Build neural networks (3/4)

For simplicity, we use a predefined model: Transformer.

NOTE: You can also use your custom model in command line tools as asr_train.py --model-module your_module:YourModel

import argparse
from espnet.bin.asr_train import get_parser
from espnet.nets.pytorch_backend.e2e_asr import E2E

parser = get_parser()
parser = E2E.add_arguments(parser)
config = parser.parse_args([
    "--mtlalpha", "0.0",  # weight for cross entropy and CTC loss
    "--outdir", "out", "--dict", ""])  # TODO: allow no arg

idim = info["input"][0]["shape"][1]
odim = info["output"][0]["shape"][1]
setattr(config, "char_list", [])
model = E2E(idim, odim, config)
model

E2E(
  (enc): Encoder(
    (enc): ModuleList(
      (0): RNNP(
        (birnn0): LSTM(83, 300, batch_first=True, bidirectional=True)
        (bt0): Linear(in_features=600, out_features=320, bias=True)
        (birnn1): LSTM(320, 300, batch_first=True, bidirectional=True)
        (bt1): Linear(in_features=600, out_features=320, bias=True)
        (birnn2): LSTM(320, 300, batch_first=True, bidirectional=True)
        (bt2): Linear(in_features=600, out_features=320, bias=True)
        (birnn3): LSTM(320, 300, batch_first=True, bidirectional=True)
        (bt3): Linear(in_features=600, out_features=320, bias=True)
      )
    )
  )
  (ctc): CTC(
    (ctc_lo): Linear(in_features=320, out_features=30, bias=True)
    (ctc_loss): CTCLoss()
  )
  (att): ModuleList(
    (0): AttDot(
      (mlp_enc): Linear(in_features=320, out_features=320, bias=True)
      (mlp_dec): Linear(in_features=320, out_features=320, bias=True)
    )
  )
  (dec): Decoder(
    (embed): Embedding(30, 320)
    (dropout_emb): Dropout(p=0.0)
    (decoder): ModuleList(
      (0): LSTMCell(640, 320)
    )
    (dropout_dec): ModuleList(
      (0): Dropout(p=0.0)
    )
    (output): Linear(in_features=320, out_features=30, bias=True)
    (att): ModuleList(
      (0): AttDot(
        (mlp_enc): Linear(in_features=320, out_features=320, bias=True)
        (mlp_dec): Linear(in_features=320, out_features=320, bias=True)
      )
    )
  )
)

Update neural networks by iterating datasets (4/4)

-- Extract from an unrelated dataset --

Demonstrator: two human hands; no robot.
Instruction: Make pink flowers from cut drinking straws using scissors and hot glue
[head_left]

Finaly, we got the training part.

import numpy
import torch
from torch.nn.utils.rnn import pad_sequence
from torch.nn.utils.clip_grad import clip_grad_norm_
from torch.utils.data import DataLoader

def collate(minibatch):
  fbanks = []
  tokens = []
  for key, info in minibatch[0]:
    fbanks.append(torch.tensor(kaldiio.load_mat(info["input"][0]["feat"])))
    tokens.append(torch.tensor([int(s) for s in info["output"][0]["tokenid"].split()]))
  ilens = torch.tensor([x.shape[0] for x in fbanks])
  return pad_sequence(fbanks, batch_first=True), ilens, pad_sequence(tokens, batch_first=True)

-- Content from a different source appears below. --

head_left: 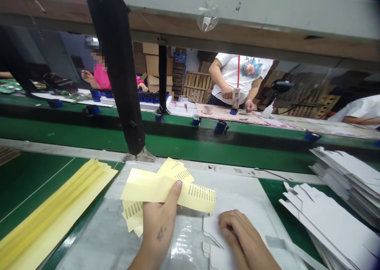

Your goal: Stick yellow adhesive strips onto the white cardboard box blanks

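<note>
My left hand (pixel 162 222) grips a yellow label strip (pixel 196 195) with rows of small dark print, thumb on top. More yellow label strips (pixel 133 214) fan out behind and below it, at differing angles. My right hand (pixel 240 232) rests over a flat white carton (pixel 216 256) with cut flaps, close to the worktop's near edge. Its fingers are curled and pressed together; what lies inside them, if anything, is hidden. Both hands are above a worktop (pixel 190 246) covered in clear plastic.
Long yellow sheets (pixel 59 210) lie at left. Stacks of flat white cartons (pixel 335 222) stand at right. A green conveyor (pixel 178 137) carries small blue parts (pixel 221 126) beyond a black post (pixel 121 64). Co-workers (pixel 234 76) are across it, one holding a tool (pixel 235 98).
</note>
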Tool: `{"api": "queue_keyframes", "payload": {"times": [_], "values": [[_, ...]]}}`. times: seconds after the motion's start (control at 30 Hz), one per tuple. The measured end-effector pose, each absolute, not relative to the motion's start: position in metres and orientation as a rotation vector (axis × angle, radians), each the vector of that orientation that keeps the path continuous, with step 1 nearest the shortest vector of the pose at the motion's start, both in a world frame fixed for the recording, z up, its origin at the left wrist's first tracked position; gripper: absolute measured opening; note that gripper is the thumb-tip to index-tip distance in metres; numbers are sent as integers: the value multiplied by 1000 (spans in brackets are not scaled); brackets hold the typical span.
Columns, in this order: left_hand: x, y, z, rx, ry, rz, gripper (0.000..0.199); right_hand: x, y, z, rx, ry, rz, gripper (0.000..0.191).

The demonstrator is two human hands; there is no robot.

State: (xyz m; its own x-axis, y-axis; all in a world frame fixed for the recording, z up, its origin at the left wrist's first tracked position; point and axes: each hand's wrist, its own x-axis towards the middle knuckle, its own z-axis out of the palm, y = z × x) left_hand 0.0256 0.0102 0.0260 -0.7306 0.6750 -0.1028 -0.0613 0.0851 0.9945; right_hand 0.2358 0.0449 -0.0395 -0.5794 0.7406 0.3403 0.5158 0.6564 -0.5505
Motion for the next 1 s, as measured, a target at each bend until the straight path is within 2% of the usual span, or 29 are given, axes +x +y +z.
{"api": "queue_keyframes", "payload": {"times": [0.13,0.27,0.43,0.7,1.0], "values": [[26,10,26,591,1773,1698,38,235,47,-30,-1047,-2270,821,25],[26,10,27,627,1771,1717,36,233,49,-21,-1099,-2267,952,27],[28,10,34,532,1689,1742,36,233,50,-15,-1192,-2289,1005,30],[28,7,36,523,1644,1720,26,230,56,2,-1294,-2492,1040,29],[27,8,33,638,1723,1692,35,228,57,3,-1304,-2485,1045,30]]}}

train_loader = DataLoader(trainset, collate_fn=collate, shuffle=True, pin_memory=True)
dev_loader = DataLoader(devset, collate_fn=collate, pin_memory=True)
model.cuda()
optim = torch.optim.Adam(model.parameters(), lr=0.001, betas=(0.9, 0.98))

n_iter = len(trainset)
n_epoch = 10
total_iter = n_iter * n_epoch
train_acc = []
valid_acc = []
for epoch in range(n_epoch):
  # training
  acc = []
  model.train()
  for data in train_loader:
    loss = model(*[d.cuda() for d in data])
    optim.zero_grad()
    loss.backward()
    acc.append(model.acc)
    norm = clip_grad_norm_(model.parameters(), 10.0)
    optim.step()
  train_acc.append(numpy.mean(acc))

  # validation
  acc = []
  model.eval()
  for data in dev_loader:
    model(*[d.cuda() for d in data])
    acc.append(model.acc)
  valid_acc.append(numpy.mean(acc))
  print(f"epoch: {epoch}, train acc: {train_acc[-1]:.3f}, dev acc: {valid_acc[-1]:.3f}")

epoch: 0, train acc: 0.566, dev acc: 0.577
epoch: 1, train acc: 0.715, dev acc: 0.636
epoch: 2, train acc: 0.750, dev acc: 0.686
epoch: 3, train acc: 0.774, dev acc: 0.684
epoch: 4, train acc: 0.778, dev acc: 0.703
epoch: 5, train acc: 0.795, dev acc: 0.739
epoch: 6, train acc: 0.796, dev acc: 0.745
epoch: 7, train acc: 0.801, dev acc: 0.757
epoch: 8, train acc: 0.807, dev acc: 0.746
epoch: 9, train acc: 0.814, dev acc: 0.756

import matplotlib.pyplot as plt

plt.plot(range(len(train_acc)), train_acc, label="train acc")
plt.plot(range(len(valid_acc)), valid_acc, label="dev acc")
plt.grid()
plt.legend()

<matplotlib.legend.Legend at 0x7f76f9c22a20>

torch.save(model.state_dict(), "best.pt")

Recognize speech

import json
import matplotlib.pyplot as plt
import kaldiio
from espnet.bin.asr_recog import get_parser

# load data
root = "espnet/egs/an4/asr1"
with open(root + "/dump/test/deltafalse/data.json", "r") as f:
  test_json = json.load(f)["utts"]

key, info = list(test_json.items())[10]

# plot the 80-dim fbank + 3-dim pitch speech feature
fbank = kaldiio.load_mat(info["input"][0]["feat"])
plt.matshow(fbank.T[::-1])
plt.title(key + ": " + info["output"][0]["text"])

# load token dict
with open(root + "/data/lang_1char/train_nodev_units.txt", "r") as f:
  token_list = [entry.split()[0] for entry in f]
token_list.insert(0, '<blank>')
token_list.append('<eos>')

# recognize speech
parser = get_parser()
args = parser.parse_args([
    "--beam-size", "1",
    "--ctc-weight", "0",
    "--result-label", "out.json",
    "--model", ""
])
model.cpu()
model.eval()

def to_str(result):
  return "".join(token_list[y] for y in result[0]["yseq"]) \
    .replace("<eos>", "").replace("<space>", " ").replace("<blank>", "")

print("groundtruth:", info["output"][0]["text"])
print("prediction: ", to_str(model.recognize(fbank, args, token_list)))

groundtruth: ONE FIVE TWO THREE SIX
prediction:  ONE FIVE TWO ONE THREE TWO ONE THREE